- [TASK GOAL] Leaving out the pictures, retype the lines from the top of the listing through the line with "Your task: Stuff" exactly.

- [DATA SECTION]

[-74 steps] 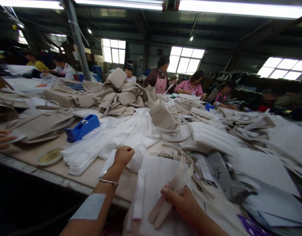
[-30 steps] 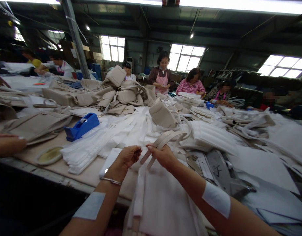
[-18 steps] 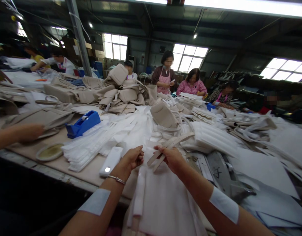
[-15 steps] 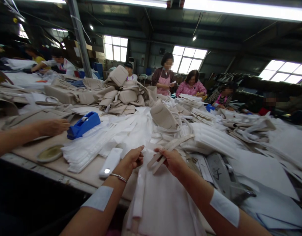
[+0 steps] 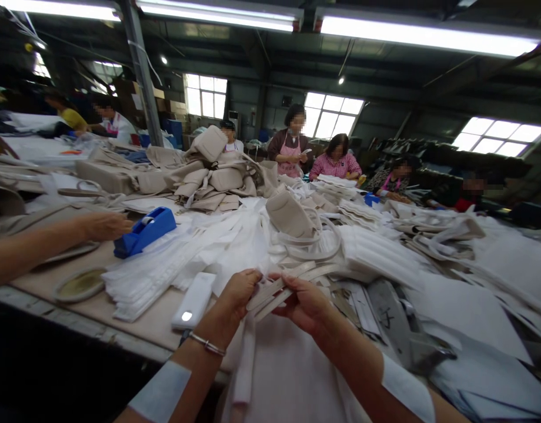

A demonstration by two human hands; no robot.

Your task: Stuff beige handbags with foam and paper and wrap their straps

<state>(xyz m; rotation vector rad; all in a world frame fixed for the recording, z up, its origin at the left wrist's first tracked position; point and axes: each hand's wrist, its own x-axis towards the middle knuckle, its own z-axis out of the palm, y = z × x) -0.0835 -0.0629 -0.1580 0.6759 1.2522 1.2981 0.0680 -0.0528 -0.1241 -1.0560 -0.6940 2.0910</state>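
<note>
My right hand is closed around a pair of flat beige straps, whose near ends stick out to the left. Close by, my left hand has its fingers pinched together beside the straps. Whatever lies between those fingertips is too small and blurred to make out. Below both hands, a pale beige piece wrapped in thin white sheeting hangs towards me. A beige bag with looped handles rests just beyond my hands.
At left, another person's hand reaches beside a blue tape dispenser. A tape roll, a white phone-like object and white sheets lie nearby. A grey metal device sits right. Beige bags are piled behind; several people work beyond.
My hands have come together, the left moving to the strap ends. The straps are turned slightly and lie lower. The other person's hand has shifted right, over the tape dispenser's end.
</note>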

- [EXERCISE SOLUTION]
[-74 steps] 
[-30 steps] 
[-18 steps] 
[-15 steps] 
[+0 steps] 

A demonstration by two human hands; no robot.

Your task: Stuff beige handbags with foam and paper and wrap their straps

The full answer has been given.